3. Tabulate Area - Time Trial
-ESRI: tabulate area tool finished in roughly 1 minute.
-PostGIS: Using the SQL below, finished in roughly 13 minutes. Confirmed spatial index was used.

CREATE TABLE tabulate_area AS
SELECT
a.tribe_name 

       ,SUM(ST_Count(ST_Clip(b.rast, 1, a.the_geom)) pow(90,2)) AS square_meters
FROM tribal_boundaries a
INNER JOIN available_land b ON ST_Intersects(a.the_geom, b.rast)

4. Compare Results
I found that PostGIS likes to automatically snap to the raster whereas ESRI defaults to not snapping. If not snapping in ESRI, results between ESRI and PostGIS are different (as would be expected). If snapping in ESRI, then results are exactly the same. Loaded in the ESRI results and compared the two with the following SQL:

SELECT
    
post.tribe_name
  
,post.sqm AS post_sqm
  
,esri.sqm AS esri_sqm
  
,post.sqm - esri.sqm AS tabulate_diff

FROM tabulate_area AS post
LEFT OUTER JOIN esri ON post.tribe_name = esri.tribe_name;

5. Why is PostGIS so slow? It's not! Read on...
Well...12 minutes slower is simply not acceptable...so what is the reason? I decided to look at the tile size on the raster. My initial thought was, the tighter the tiles, the better the spatial index, so I set it at 100x100 or roughly 9 kilometers ((90cell sizex100tile size)/1000meters). Thinking on it, sure my ST_Intersects() was fast, but my clip was choking on all the individual tiles. So I loaded in the raster again, this time at 1000x1000tile size. Ran the query again and que bueno! New runtime for PostGIS is 1 1/2 minutes.
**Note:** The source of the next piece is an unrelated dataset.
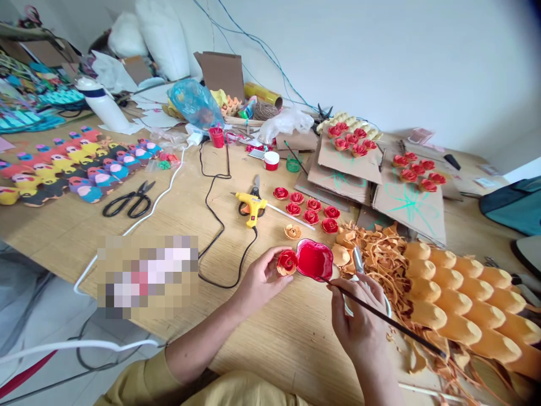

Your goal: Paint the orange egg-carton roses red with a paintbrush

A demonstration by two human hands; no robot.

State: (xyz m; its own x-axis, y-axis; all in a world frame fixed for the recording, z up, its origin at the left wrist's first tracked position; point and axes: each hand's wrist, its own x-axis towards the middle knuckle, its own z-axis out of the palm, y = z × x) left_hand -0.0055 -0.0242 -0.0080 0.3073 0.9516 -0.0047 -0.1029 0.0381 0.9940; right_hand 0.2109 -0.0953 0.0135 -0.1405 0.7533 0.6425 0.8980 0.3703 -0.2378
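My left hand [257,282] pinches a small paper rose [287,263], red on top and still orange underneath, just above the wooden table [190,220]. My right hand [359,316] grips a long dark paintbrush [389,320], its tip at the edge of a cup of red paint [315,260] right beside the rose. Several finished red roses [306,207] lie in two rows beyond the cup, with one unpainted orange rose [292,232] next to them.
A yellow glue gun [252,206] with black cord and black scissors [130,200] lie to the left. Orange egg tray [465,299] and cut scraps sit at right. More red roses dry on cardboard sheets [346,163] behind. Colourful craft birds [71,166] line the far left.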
Lesson learned: think about tile size and the analysis you'll be performing before you load your raster.

Thursday, November 1, 2012

PostGIS - Majority Point Value in Polygon

Here I present a simple method for determining the majority point value within each polygon in PostGIS. This method utilizes the postgres Window function to rank order the count of point values within each polygon.  




--Majority Count of Point Values
SELECT
  
i.*

FROM(
SELECT
    
polygons.gid
  
,points.value
  
,COUNT(*) AS point_count
  
,RANK() OVER(PARTITION BY polygons.gid ORDER BY COUNT(*) DESC) AS point_value_rank

FROM polygons, points
WHERE ST_Intersects(polygons.geom, points.geom)
GROUP BY polygons.gid, points.value ) i
WHERE i.point_value_rank = 1;  

Oh, and by the way. My SQL has always look terrible because I usually get lazy halfway through edited the color etc (apologies). But now I have come across SQL "Prettify". Neat.

PostgreSQL - Copy Table to Another Server


My previous workflow for copying tables from one server to another was (1) pg_dump on server "A" then (2) SCP to server "B" then (3) restore via psql. Not a terrible workflow, but my new workflow is much more eloquent. 

First, I login to server B (my new home for the data), then pg_dump with connection params set to serverA (current location of data). Then pipe directly to psql with connection params set to serverB a.k.a. localhost. 

pg_dump -t schema.table -h serverA -U username databaseA | psql -h localhost -U username databaseB;

An important side note:

If your postgres databases are of different vintages, you should always pg_dump using the latest vintage i.e. If serverB is 9.1 and serverA is 8.4, dump using serverB. pg_* are usually backwards compatible, but not always forwards compatible.